En el marco del 8 de marzo, Día Internacional de las Mujeres, reafirmamos que las mujeres indígenas somos el corazón de nuestros pueblos. Somos guardianas de la Madre Tierra y tejedoras de comunidad, afecto y memoria. Nuestra voz y pensamiento guían la defensa de los territorios y la continuidad de la vida. Nuestra presencia sostiene procesos colectivos y fortalece la autonomía desde el territorio.
Nuestra lucha es por el territorio, la identidad, la cultura y la autonomía. Es una lucha que se sostiene por las generaciones que vienen y por la permanencia y pervivencia de nuestros pueblos. Defender el territorio es proteger la raíz de nuestra existencia colectiva. Es mantener vivos los caminos de gobierno propio y de cuidado de la vida.

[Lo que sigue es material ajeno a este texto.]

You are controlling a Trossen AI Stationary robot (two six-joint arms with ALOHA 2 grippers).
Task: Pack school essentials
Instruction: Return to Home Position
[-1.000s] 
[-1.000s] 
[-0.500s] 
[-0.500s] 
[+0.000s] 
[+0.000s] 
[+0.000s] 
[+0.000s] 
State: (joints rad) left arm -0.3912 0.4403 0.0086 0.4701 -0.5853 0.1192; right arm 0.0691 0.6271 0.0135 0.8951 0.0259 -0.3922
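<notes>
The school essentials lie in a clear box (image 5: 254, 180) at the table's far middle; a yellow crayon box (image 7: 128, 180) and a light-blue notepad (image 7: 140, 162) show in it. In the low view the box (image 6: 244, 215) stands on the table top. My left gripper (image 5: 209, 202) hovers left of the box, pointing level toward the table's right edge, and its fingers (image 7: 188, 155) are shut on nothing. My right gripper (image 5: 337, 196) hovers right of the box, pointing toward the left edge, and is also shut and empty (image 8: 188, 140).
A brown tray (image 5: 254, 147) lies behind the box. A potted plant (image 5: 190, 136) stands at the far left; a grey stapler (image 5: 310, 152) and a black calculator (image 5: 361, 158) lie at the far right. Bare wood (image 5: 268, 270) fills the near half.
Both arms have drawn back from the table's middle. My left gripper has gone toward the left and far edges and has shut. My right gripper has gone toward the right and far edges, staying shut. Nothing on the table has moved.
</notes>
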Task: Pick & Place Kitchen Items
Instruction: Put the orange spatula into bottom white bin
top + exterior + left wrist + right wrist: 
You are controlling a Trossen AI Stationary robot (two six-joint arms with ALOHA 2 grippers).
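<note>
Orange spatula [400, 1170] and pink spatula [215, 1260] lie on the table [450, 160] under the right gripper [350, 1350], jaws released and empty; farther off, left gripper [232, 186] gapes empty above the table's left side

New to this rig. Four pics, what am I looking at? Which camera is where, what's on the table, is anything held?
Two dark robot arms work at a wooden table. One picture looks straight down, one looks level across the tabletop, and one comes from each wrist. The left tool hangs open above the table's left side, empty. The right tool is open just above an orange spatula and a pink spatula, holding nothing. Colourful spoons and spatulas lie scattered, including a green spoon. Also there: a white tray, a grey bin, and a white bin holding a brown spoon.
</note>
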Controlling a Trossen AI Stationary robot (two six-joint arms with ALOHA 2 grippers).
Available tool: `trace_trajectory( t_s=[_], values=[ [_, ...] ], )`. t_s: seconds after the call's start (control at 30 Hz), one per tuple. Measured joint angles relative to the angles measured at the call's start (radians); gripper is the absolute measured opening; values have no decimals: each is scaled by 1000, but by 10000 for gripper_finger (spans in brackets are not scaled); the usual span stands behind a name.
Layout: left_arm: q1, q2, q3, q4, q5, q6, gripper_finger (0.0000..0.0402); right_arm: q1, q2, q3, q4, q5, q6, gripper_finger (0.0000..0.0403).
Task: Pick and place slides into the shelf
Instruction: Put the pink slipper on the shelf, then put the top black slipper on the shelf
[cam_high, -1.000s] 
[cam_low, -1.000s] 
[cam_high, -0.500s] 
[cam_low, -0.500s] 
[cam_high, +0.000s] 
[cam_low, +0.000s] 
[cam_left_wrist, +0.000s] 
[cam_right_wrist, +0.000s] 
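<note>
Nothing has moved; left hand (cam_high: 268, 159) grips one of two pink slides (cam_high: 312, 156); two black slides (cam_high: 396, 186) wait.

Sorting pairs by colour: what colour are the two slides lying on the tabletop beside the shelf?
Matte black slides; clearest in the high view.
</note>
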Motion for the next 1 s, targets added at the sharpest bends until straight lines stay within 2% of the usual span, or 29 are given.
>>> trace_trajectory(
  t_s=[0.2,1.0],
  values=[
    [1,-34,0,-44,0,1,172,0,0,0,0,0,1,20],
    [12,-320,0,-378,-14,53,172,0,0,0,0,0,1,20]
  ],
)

Nuestros conocimientos son herencia y camino. Enseñamos la palabra digna, el cuidado que cura y la conexión con los espíritus. Somos la raíz y el futuro, iluminadas por los pasos de nuestras ancestras y ancestros. En nuestra palabra habita la memoria y en nuestras prácticas se expresa el equilibrio que sostiene la Madre Tierra.
Reafirmamos que nuestros caminos deben ser libres de violencias. Defender los territorios también es defender nuestros cuerpos y nuestra autonomía. Exigimos respeto, justicia y espacios donde nuestra voz sea escuchada sin miedo. La dignidad de los pueblos implica condiciones reales para que las mujeres indígenas participemos, decidamos y vivamos sin amenazas.
Honramos nuestra fuerza y resistencia. Nuestro liderazgo transforma, guía y construye caminos de dignidad para los pueblos.
Hoy y siempre, nuestra lucha es por la vida, por el territorio y por la continuidad de nuestra memoria. #8M – Mujeres indígenas, fuerza y resistencia.
¡Defender los territorios, es defender la vida!